» Task: Could you repeat the entries below exactly, but only from the line with "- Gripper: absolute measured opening" through the line with "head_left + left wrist", and without any picture?

» Data section:
★ ★ ★ ★ ★
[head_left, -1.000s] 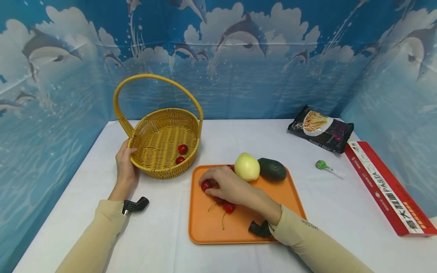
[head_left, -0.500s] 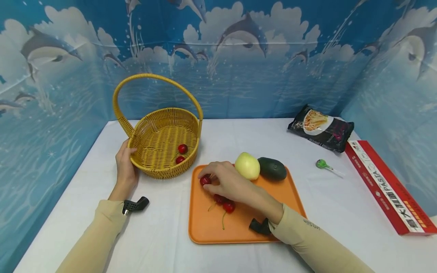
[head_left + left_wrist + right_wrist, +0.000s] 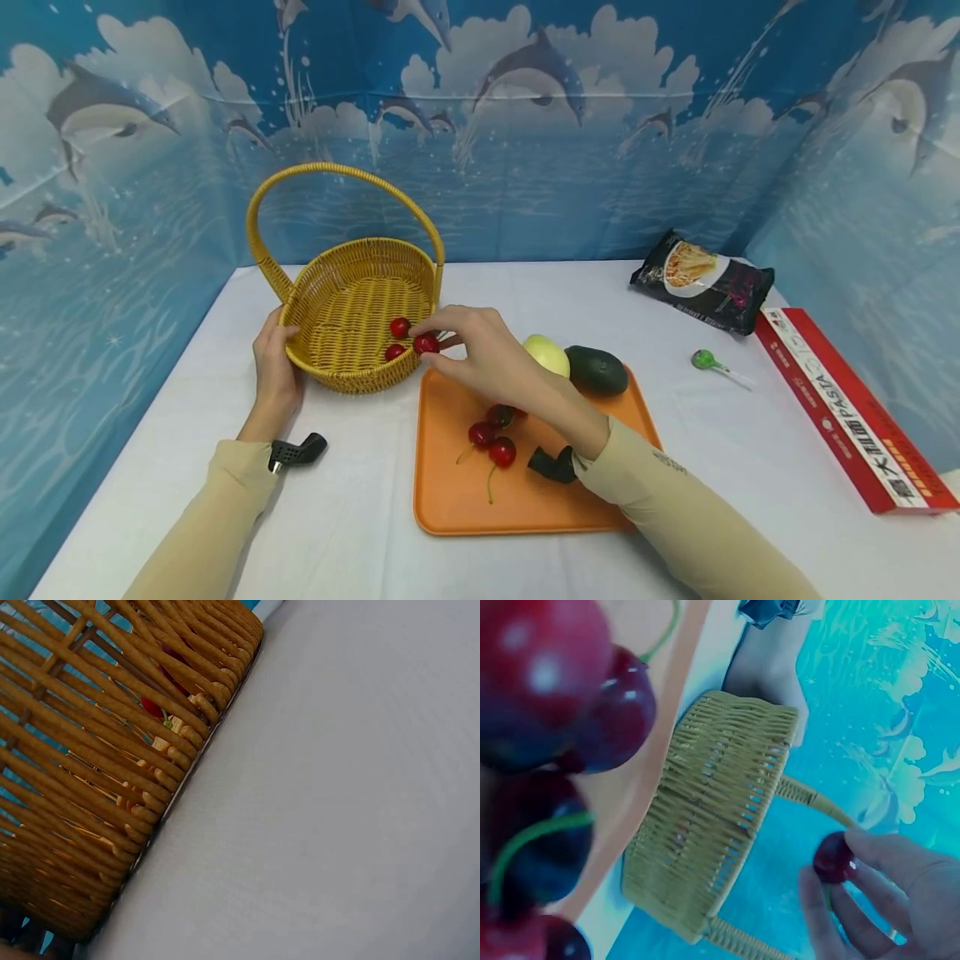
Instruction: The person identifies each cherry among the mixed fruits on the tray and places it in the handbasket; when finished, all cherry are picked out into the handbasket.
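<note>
My left hand (image 3: 274, 371) holds the yellow wicker basket (image 3: 351, 382) by its left side, thumb over the rim. Inside, two red cherries (image 3: 400, 327) lie at the right. My right hand (image 3: 491, 354) pinches another cherry (image 3: 426, 343) between thumb and fingers at the basket's right rim; in the right wrist view this cherry (image 3: 834, 859) shows a green stem. Several cherries (image 3: 502, 452) remain on the orange tray (image 3: 457, 504), below the right forearm. Through the weave in the left wrist view, a bit of red cherry (image 3: 151, 707) shows.
On the tray's far side sit a pale yellow-green apple (image 3: 546, 354), partly hidden by the right hand, and a dark green oblong vegetable (image 3: 597, 371). Farther right lie a black food packet (image 3: 705, 282), a green lollipop (image 3: 705, 360) and a long red pasta box (image 3: 851, 408).
My right hand has lifted a cherry off the tray and carried it up and left to the basket's rim. The left hand and the basket have stayed in place.
</note>
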The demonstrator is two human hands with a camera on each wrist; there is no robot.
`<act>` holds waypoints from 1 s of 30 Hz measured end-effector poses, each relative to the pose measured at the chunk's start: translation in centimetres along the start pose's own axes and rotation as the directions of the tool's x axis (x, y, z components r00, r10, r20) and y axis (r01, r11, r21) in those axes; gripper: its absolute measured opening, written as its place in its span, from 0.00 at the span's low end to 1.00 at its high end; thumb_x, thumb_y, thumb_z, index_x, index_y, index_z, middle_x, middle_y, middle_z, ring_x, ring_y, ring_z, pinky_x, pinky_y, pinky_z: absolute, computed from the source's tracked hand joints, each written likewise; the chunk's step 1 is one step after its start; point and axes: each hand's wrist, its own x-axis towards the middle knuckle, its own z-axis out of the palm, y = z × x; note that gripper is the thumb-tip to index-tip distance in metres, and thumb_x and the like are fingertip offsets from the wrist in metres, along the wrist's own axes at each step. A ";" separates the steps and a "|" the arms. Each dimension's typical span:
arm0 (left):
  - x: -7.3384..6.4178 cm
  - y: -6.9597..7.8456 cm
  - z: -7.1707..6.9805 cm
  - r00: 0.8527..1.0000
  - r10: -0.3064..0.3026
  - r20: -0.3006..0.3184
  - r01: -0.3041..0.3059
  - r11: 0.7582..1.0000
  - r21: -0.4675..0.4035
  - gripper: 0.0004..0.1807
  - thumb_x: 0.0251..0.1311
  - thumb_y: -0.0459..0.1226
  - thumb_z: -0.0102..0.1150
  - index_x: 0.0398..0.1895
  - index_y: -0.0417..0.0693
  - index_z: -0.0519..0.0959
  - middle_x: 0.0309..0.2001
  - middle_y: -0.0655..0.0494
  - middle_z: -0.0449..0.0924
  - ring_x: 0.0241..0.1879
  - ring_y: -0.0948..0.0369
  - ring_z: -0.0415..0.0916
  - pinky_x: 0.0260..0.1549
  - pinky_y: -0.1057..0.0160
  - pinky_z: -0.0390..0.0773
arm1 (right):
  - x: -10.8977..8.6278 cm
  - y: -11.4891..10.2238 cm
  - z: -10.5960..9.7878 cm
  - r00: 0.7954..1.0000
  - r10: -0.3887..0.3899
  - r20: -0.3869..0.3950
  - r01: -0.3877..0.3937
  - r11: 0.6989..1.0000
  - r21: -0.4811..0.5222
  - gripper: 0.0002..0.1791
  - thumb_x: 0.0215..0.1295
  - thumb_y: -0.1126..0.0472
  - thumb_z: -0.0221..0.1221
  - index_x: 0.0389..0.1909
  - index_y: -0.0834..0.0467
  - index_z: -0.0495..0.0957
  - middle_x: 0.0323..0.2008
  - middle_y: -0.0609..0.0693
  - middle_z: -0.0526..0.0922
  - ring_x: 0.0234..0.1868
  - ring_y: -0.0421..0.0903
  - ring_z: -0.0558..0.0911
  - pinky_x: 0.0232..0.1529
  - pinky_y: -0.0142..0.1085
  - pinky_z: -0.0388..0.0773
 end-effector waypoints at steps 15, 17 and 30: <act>0.2 0.0 0.3 1.000 -0.014 0.005 0.014 1.000 -0.016 0.30 0.71 0.33 0.38 0.74 0.47 0.72 0.73 0.50 0.70 0.71 0.56 0.67 0.67 0.65 0.70 | 4.3 0.0 3.8 1.000 0.002 0.010 -0.001 0.997 -0.073 0.16 0.70 0.64 0.67 0.57 0.59 0.85 0.52 0.52 0.88 0.49 0.45 0.86 0.51 0.39 0.84; 0.1 0.0 0.1 1.000 -0.010 0.002 0.010 1.000 -0.003 0.30 0.70 0.34 0.38 0.74 0.47 0.72 0.73 0.50 0.70 0.70 0.56 0.68 0.67 0.65 0.69 | 4.4 0.2 4.2 1.000 -0.002 0.022 0.004 0.997 -0.083 0.16 0.70 0.64 0.68 0.57 0.59 0.86 0.51 0.52 0.89 0.48 0.45 0.86 0.50 0.40 0.84; 0.0 -0.2 -0.1 1.000 -0.005 0.006 0.005 1.000 0.022 0.30 0.70 0.34 0.38 0.74 0.48 0.72 0.74 0.51 0.70 0.71 0.56 0.67 0.71 0.62 0.66 | 3.4 0.3 3.8 0.998 0.046 0.050 -0.040 0.993 -0.114 0.23 0.71 0.62 0.67 0.65 0.59 0.81 0.62 0.54 0.85 0.62 0.50 0.84 0.62 0.41 0.80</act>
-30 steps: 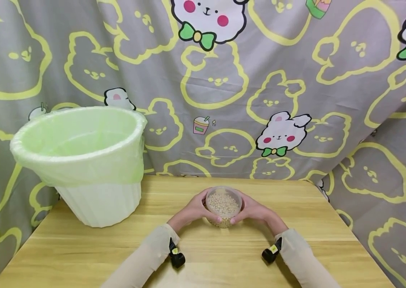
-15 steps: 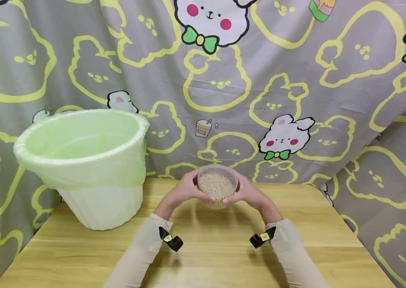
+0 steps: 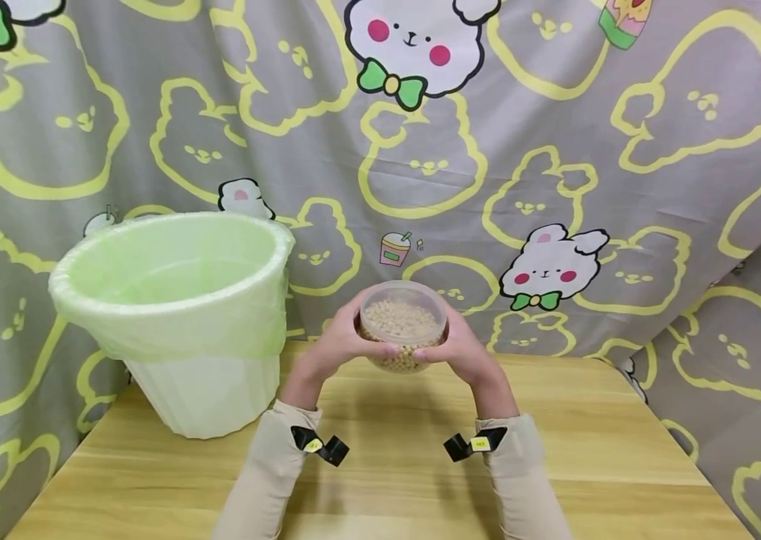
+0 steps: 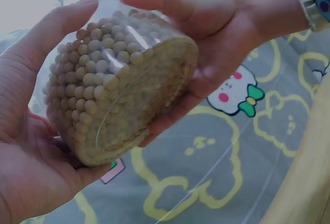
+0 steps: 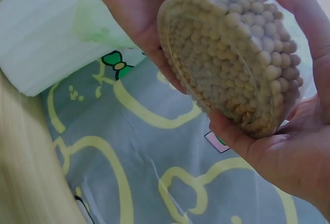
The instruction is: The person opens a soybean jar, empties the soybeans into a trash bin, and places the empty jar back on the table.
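Note:
Both hands hold a round clear plastic tub point(image 3: 402, 324) raised above the table, mostly filled with small beige balls point(image 4: 105, 74). My left hand point(image 3: 343, 339) grips its left side, with the thumb across the front near the rim. On the opposite side my right hand point(image 3: 462, 345) grips it the same way, the two thumb tips close together. From below, in the right wrist view, the tub's flat base point(image 5: 211, 64) shows, packed with balls, and fingers curl under its edge. In the head view the tub stands nearly upright, its top tipped toward the camera.
A white bin point(image 3: 208, 394) lined with a pale green bag stands on the wooden table point(image 3: 393, 480), left of the hands. Its wide mouth faces up. Behind the table hangs a grey curtain point(image 3: 447, 217) with bear and rabbit prints. Each wrist wears a small black camera.
Both hands have lifted the tub up off the table and moved it away from the body, toward the curtain. The whole head view has shifted slightly. The bin stays in place.

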Demonstrator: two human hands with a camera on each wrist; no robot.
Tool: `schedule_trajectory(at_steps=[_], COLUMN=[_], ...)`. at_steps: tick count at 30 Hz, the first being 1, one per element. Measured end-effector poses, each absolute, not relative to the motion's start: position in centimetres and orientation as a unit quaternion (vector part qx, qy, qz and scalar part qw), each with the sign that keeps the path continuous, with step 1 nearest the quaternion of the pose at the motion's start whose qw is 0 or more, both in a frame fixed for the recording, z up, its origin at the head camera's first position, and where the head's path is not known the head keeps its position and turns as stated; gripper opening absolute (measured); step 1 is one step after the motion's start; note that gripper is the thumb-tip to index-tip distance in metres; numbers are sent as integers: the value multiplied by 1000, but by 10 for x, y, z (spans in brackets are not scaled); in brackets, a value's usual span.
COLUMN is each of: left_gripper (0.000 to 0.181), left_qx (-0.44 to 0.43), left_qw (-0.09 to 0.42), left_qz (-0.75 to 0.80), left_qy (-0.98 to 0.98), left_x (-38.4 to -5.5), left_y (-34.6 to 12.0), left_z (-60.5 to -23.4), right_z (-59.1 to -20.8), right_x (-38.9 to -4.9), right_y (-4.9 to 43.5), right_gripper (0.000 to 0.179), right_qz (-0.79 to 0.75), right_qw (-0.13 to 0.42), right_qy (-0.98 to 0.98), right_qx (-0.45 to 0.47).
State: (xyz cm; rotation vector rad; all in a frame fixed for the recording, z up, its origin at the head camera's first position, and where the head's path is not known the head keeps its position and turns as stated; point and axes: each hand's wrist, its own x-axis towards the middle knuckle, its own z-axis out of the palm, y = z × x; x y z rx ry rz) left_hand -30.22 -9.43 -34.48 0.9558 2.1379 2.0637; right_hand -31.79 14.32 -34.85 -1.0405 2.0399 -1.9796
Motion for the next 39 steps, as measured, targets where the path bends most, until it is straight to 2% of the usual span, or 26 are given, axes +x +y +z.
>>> schedule_trajectory(at_steps=[6,13,16,23,39], left_gripper=[101,101,101,119,108], left_qx=[302,316,325,301,290], left_qw=[17,9,3,-23,-39], left_qz=[670,655,650,641,660], left_qy=[679,686,687,705,692], left_x=[-299,-299,-299,-298,-293], left_y=[-91,-94,-98,-103,-94], left_z=[-349,-344,-341,-339,-337], right_z=[-348,-350,-350,-355,-354], right_x=[-311,-311,-311,-311,-310], right_y=[145,140,135,125,125], right_gripper=[104,121,117,103,104], right_qz=[-650,-637,-631,-629,-616], right_qw=[56,64,53,19,-11], right_qy=[676,677,681,684,691], right_qx=[-342,-362,-367,-369,-377])
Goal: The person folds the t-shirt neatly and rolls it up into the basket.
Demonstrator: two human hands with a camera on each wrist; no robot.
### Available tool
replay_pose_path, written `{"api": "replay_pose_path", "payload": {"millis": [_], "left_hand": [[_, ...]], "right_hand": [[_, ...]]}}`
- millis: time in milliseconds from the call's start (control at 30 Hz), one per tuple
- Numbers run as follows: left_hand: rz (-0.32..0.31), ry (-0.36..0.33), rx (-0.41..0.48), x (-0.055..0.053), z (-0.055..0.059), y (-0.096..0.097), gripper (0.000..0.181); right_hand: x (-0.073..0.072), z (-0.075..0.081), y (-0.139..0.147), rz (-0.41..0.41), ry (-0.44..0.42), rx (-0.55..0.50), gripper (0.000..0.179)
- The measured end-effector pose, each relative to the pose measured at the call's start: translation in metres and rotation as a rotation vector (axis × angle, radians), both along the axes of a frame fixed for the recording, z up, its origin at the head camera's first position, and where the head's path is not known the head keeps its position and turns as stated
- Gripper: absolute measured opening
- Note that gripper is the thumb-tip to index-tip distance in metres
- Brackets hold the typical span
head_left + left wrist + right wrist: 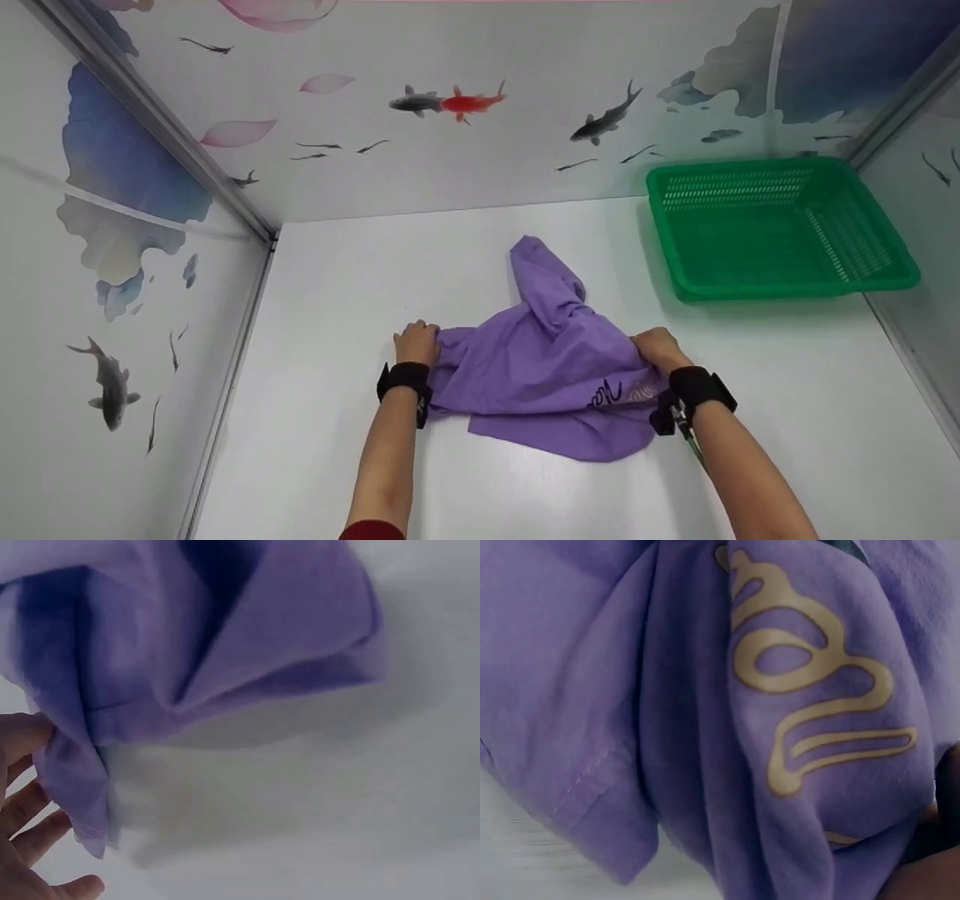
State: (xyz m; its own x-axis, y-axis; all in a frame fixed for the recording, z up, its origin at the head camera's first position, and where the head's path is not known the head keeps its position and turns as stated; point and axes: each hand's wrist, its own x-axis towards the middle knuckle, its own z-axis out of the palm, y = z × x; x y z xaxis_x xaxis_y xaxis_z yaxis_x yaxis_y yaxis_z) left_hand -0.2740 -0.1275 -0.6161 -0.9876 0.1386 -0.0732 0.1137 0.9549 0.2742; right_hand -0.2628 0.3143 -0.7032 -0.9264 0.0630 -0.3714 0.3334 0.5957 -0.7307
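A rumpled purple T-shirt (525,360) lies on the white table, with dark and pale lettering near its right side. At the shirt's left end, my left hand (417,343) holds the cloth by its edge. In the left wrist view, that hand's fingers (26,736) meet a narrow hanging fold, the others spread behind it. My right hand (660,349) grips the shirt's right edge. Gold lettering on bunched folds (817,675) fills much of the right wrist view, where only a bit of that hand shows at the lower right corner.
A green plastic basket (780,232) with slotted sides stands at the back right, near the wall. White panels (480,165) painted with fish and petals enclose the table (330,300) at the back and sides. Each wrist wears a black strap; a green cable runs along the right forearm.
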Motion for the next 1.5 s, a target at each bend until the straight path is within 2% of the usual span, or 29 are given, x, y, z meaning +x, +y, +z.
{"api": "replay_pose_path", "payload": {"millis": [33,100,133,200,300,367,467,533,600,700,767,833,933,1000,1067,1167,1233,1333,1500], "left_hand": [[-0.005,0.034,-0.003,0.001,0.000,0.000,0.022],[-0.009,0.077,0.020,0.002,0.001,-0.002,0.017],[-0.004,0.093,0.055,0.002,0.003,-0.004,0.016],[0.019,0.120,0.144,0.003,0.008,-0.009,0.016],[0.087,0.167,0.281,0.004,0.015,-0.023,0.020],[0.162,0.180,0.350,0.006,0.019,-0.036,0.022],[0.293,0.164,0.409,0.013,0.019,-0.063,0.024],[0.374,0.126,0.420,0.019,0.017,-0.081,0.025],[0.422,0.072,0.409,0.027,0.014,-0.098,0.026],[0.466,-0.043,0.369,0.038,0.012,-0.116,0.027],[0.481,-0.111,0.330,0.044,0.012,-0.122,0.029],[0.495,-0.144,0.273,0.047,0.013,-0.124,0.030],[0.485,-0.150,0.165,0.048,0.014,-0.124,0.030],[0.465,-0.146,0.111,0.048,0.015,-0.121,0.028],[0.439,-0.145,0.092,0.046,0.016,-0.118,0.026],[0.407,-0.132,0.101,0.042,0.018,-0.112,0.025],[0.377,-0.116,0.104,0.041,0.018,-0.109,0.026],[0.335,-0.096,0.101,0.040,0.017,-0.105,0.029],[0.282,-0.063,0.123,0.034,0.012,-0.091,0.031]], "right_hand": [[0.002,0.009,-0.002,0.006,0.017,0.004,0.038],[0.013,0.051,-0.015,0.007,-0.022,-0.020,0.028],[0.018,0.072,-0.022,0.013,-0.039,-0.022,0.027],[0.027,0.102,-0.030,0.020,-0.027,-0.008,0.027],[0.035,0.128,-0.034,-0.029,0.038,0.056,0.030],[0.038,0.134,-0.033,-0.129,0.134,0.135,0.031],[0.045,0.136,-0.025,-0.320,0.335,0.252,0.031],[0.052,0.132,-0.017,-0.417,0.452,0.291,0.028],[0.061,0.124,-0.009,-0.450,0.533,0.330,0.025],[0.075,0.108,0.002,-0.418,0.564,0.368,0.020],[0.083,0.098,0.008,-0.364,0.545,0.394,0.019],[0.087,0.092,0.014,-0.301,0.490,0.415,0.019],[0.089,0.092,0.018,-0.197,0.347,0.439,0.020],[0.087,0.096,0.016,-0.171,0.275,0.460,0.020],[0.083,0.100,0.010,-0.176,0.267,0.482,0.020],[0.072,0.104,-0.002,-0.193,0.354,0.505,0.022],[0.065,0.107,-0.011,-0.172,0.377,0.500,0.025],[0.058,0.112,-0.019,-0.187,0.304,0.445,0.030],[0.064,0.114,-0.013,-0.355,0.118,0.364,0.043]]}}
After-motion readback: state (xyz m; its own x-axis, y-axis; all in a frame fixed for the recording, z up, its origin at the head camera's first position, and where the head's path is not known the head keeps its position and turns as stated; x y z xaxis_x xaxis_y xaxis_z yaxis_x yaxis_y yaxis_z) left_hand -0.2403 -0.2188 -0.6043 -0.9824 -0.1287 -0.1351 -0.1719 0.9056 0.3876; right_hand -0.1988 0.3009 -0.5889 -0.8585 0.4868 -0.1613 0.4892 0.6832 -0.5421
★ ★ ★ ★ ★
» Exercise output:
- Gripper: absolute measured opening
- Note that gripper is the thumb-tip to index-tip distance in metres
- Brackets hold the typical span
head_left + left wrist + right wrist: 

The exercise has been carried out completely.